Elastic search java client degrades in performance drastically for large number of hits

Hi everyone,

I am using elastic search 0.90.5 within an akka application. I am using the elastic search java client to make the elastic search calls. I've been using this set up for a while with no problems... until now :smile:

As part of a new feature, for each request made to the application, a new actor (think of it like a new thread, but way cheaper) is spawned. It in turn makes a call to elastic search for some data. The hits returned from this query are pretty big, >1900 documents are returned. Across all actors spawned, the same elastic search TransportClient is used, i.e. the client is a singleton across the application.

On a single request, the elastic search client takes around 500ms to retrieve the results and produce the SearchResponse object. However, when the application is put under minimal load (3 enquiries per second for 30 seconds), the time taken by the elastic search client to retrieve the results increases substantially, i.e. under load each request takes 5000-6000 milliseconds.

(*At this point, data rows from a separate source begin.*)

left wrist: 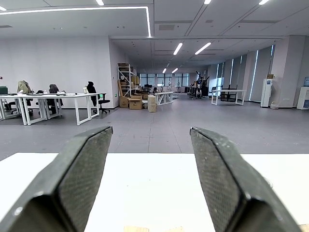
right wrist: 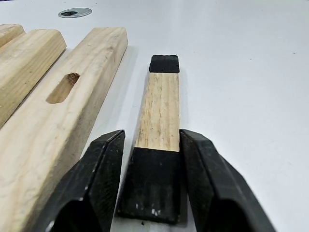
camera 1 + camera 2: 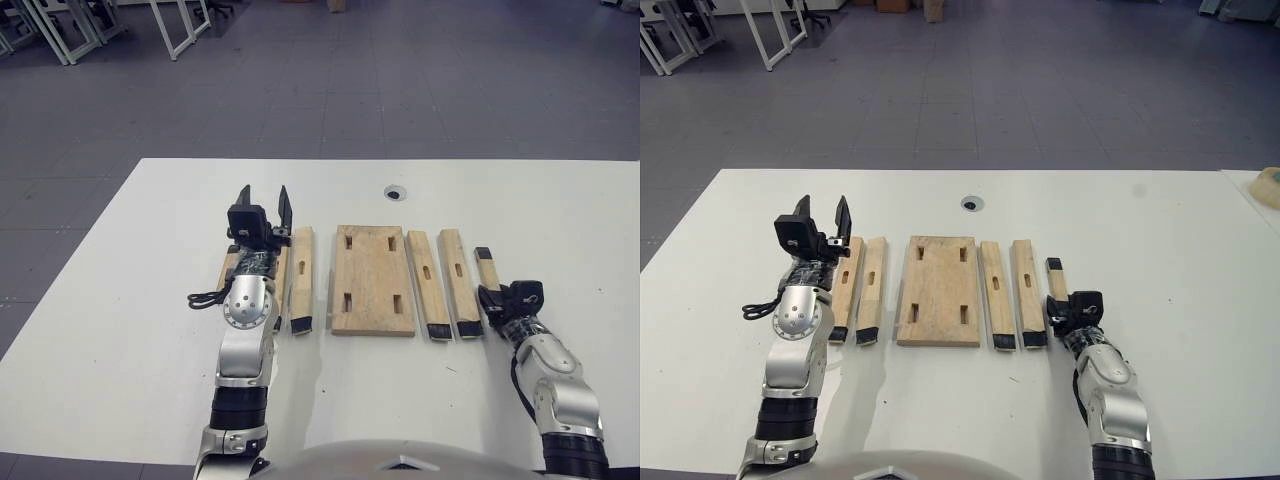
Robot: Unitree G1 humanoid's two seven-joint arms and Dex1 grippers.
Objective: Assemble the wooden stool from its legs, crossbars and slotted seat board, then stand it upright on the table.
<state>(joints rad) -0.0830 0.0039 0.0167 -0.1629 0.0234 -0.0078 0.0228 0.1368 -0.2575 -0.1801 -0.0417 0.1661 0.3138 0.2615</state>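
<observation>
Four legs (image 3: 871, 290) lie flat on the white table (image 3: 560, 220), two on either side of the slotted seat board (image 3: 373, 280).
Spread wide, the left gripper (image 3: 264, 200) hangs above the left pair; the right gripper (image 2: 152, 140), narrowly parted, straddles the black-capped near end of the short crossbar (image 3: 487, 268) beside the outermost right leg.
</observation>
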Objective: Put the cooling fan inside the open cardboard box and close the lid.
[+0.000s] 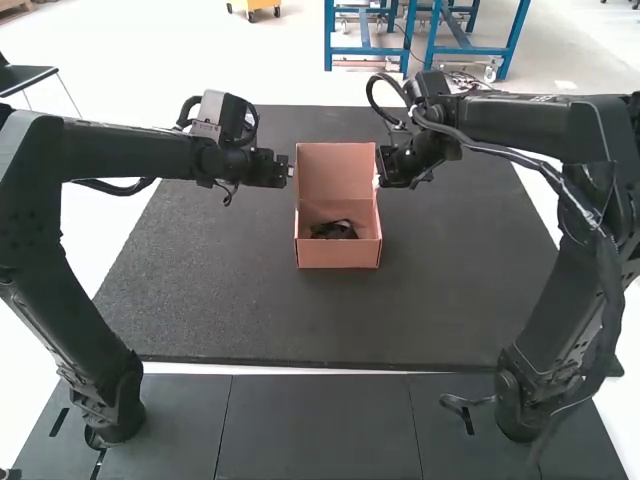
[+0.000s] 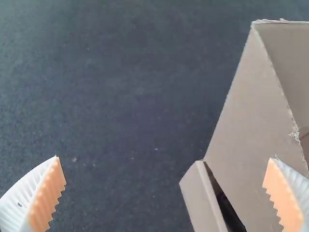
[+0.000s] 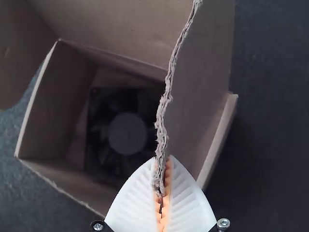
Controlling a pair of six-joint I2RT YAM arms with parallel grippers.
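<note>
Cooling fan (image 3: 126,135) lies flat in cardboard box (image 1: 338,250), hub upward

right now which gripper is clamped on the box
The right gripper: it is shut on a side flap of the box. The left gripper is open, gripping nothing.

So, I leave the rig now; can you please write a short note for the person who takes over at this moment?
Left gripper: open, at the left edge of the lid, not gripping it.
Right gripper: shut on the lid's right edge.
Cardboard box: on the mat, with its lid raised at the back.
Done: the cooling fan lies inside the box.
Left: fold the lid down and close it.
</note>
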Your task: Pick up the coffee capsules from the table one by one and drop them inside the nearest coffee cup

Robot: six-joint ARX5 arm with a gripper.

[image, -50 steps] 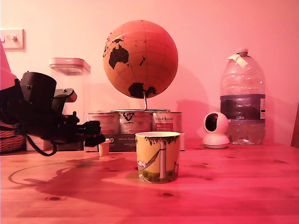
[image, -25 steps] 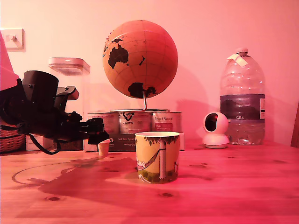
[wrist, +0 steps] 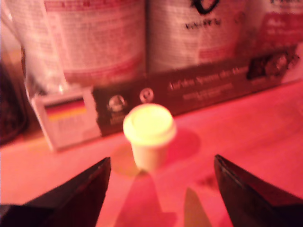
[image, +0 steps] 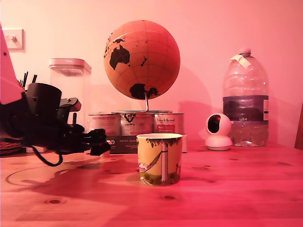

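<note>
Now we're dropping lower: over the last second the black gripper (image: pixel 100 143) has been sinking from just above the small pale cream tapered coffee capsule (wrist: pixel 149 135) to its level, so in the exterior view the fingertips are now covering the spot where the capsule was showing at the gripper's 5 o'clock. We're reading that as the approach closing out, with the grasp not made.

In the wrist view the two dark fingers (wrist: pixel 83 191) are spread wide, one on each side of the capsule and clear of it; the capsule is standing upright on the light pine wood tabletop (image: pixel 227 189), roughly centred in the gap, nothing touching it. It's blurry, but the gap on both sides is plain.

Behind the capsule, at its 12 o'clock in the wrist view, we're seeing a dark printed box (wrist: pixel 199 90) and the silver labelled tins (wrist: pixel 102 42), close enough to matter if we're pushing further forward.

The yellow ceramic mug with the tree and hammock drawing (image: pixel 160 158) is sitting at about 3 o'clock from the gripper in the exterior view, near but apart, and we can't see inside it.

We're judging the next step as advancing slightly, closing on the capsule body, then lifting over the mug rim.
</note>
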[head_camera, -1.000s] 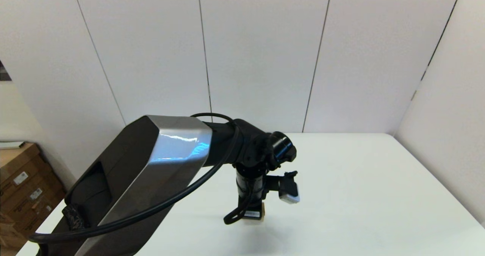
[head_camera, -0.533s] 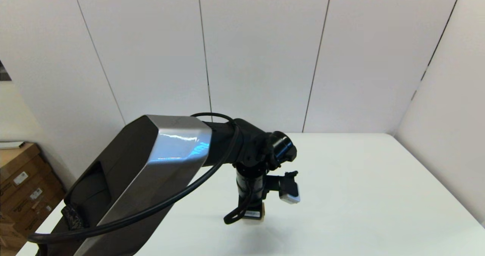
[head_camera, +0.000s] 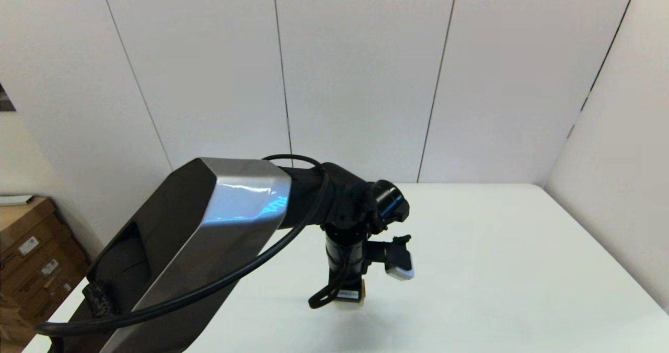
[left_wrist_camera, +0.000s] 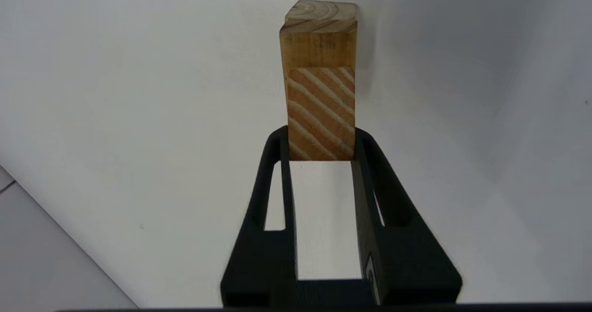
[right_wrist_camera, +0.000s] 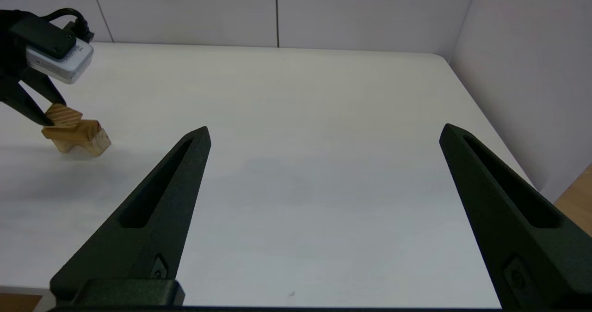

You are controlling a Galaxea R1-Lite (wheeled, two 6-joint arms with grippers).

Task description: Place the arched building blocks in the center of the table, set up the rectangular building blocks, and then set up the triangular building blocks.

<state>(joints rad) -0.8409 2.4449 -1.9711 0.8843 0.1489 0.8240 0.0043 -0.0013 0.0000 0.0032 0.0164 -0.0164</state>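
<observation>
Held block: I read the triangular building block as the light wood piece with bold slanted grain stripes. Only one flat striped face shows clearly, so I cannot confirm its wedge outline.
Support under it: it sits on the arched building block, a chunkier, darker honey-coloured piece with ring grain on its end and a notch in its underside. I cannot tell whether there is a separate slab in the stack.
Location: the stack stands on the table, in the near half and closer to the left edge than the right.
Left gripper: I see it pointing down over the stack, its black fingers narrowed onto the two side faces of the striped block and touching the wood.
Right gripper: spread wide with nothing between the fingers, it hangs over the near right part of the table, well apart from the stack.
Obstructions: in the head view the left arm's silver-and-black housing, its looping black cable and the wrist camera hide almost all of the blocks.
Surroundings: smooth white tabletop, pale wall panels behind and to the right, cardboard boxes beyond the left edge.
Change: against the views from one second and half a second ago, I find the arm and stack in the same place. Only a very slight shift of the arm housing shows.
</observation>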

As more load is introduced, the app dies very quickly because the elastic search client becomes a bottleneck.

I've followed the pattern above for other elastic search queries and had no problems. The difference here is the number of hits returned and (i think) the ability of the client to deserialise the information into a SearchResponse.

To make the query, I am using the SearchRequestBuilder and the TransportClient. When i run the query in isolation using the elastic search head plugin, the query takes a couple of hundred milliseconds consistently to respond. I have tried using the scan/scroll approach to get the results in 100 hit chunks but it has had no affect, i.e. times still increase rapidly under load. I have even tried to create a new Transport client for each request (not advised I know) and that too exhibited the same problem.

I'm a bit at a loss of how to resolve this issue and would appreciate any advice/help in addressing it. As the request is made in realtime it needs to scale under load. If it takes 600ms to get the query and deserialise, that is fine. But under load, if it increase to 2+ seconds, then it's a problem.

Thanks
Sully

Disclaimer: I know very little about Akka :smile: A few thoughts:

  • Are you disposing of actors after they have finished processing the request? If I understand correctly, Akka Actors do not dispose of themselves automatically, so they will continue to accumulate as "zombie" actors in the background unless you free them. This, plus the response object, will continue eating memory -- causing GCs, etc
  • Related to the first, how is the app "dying"? CPU maxed out? Memory pressure causing GCs?
  • What is your app doing with the data after getting it from Elasticsearch? Possible that another resource (e.g. Disk IO, another datastore, etc) is becoming saturated and slowing down the pipeline?
  • How do the nodes in your cluster look? Idle? Maxed out on some resource?
  • What's the largest response coming back? Are they all ~1900, or can some spike to very large sizes? A few enormous results sprinkled amongst the rest could be causing problems.
  • Similarly, are you always requesting from:0, or paginating deeply? Deep pagination in Elasticsearch can be expensive.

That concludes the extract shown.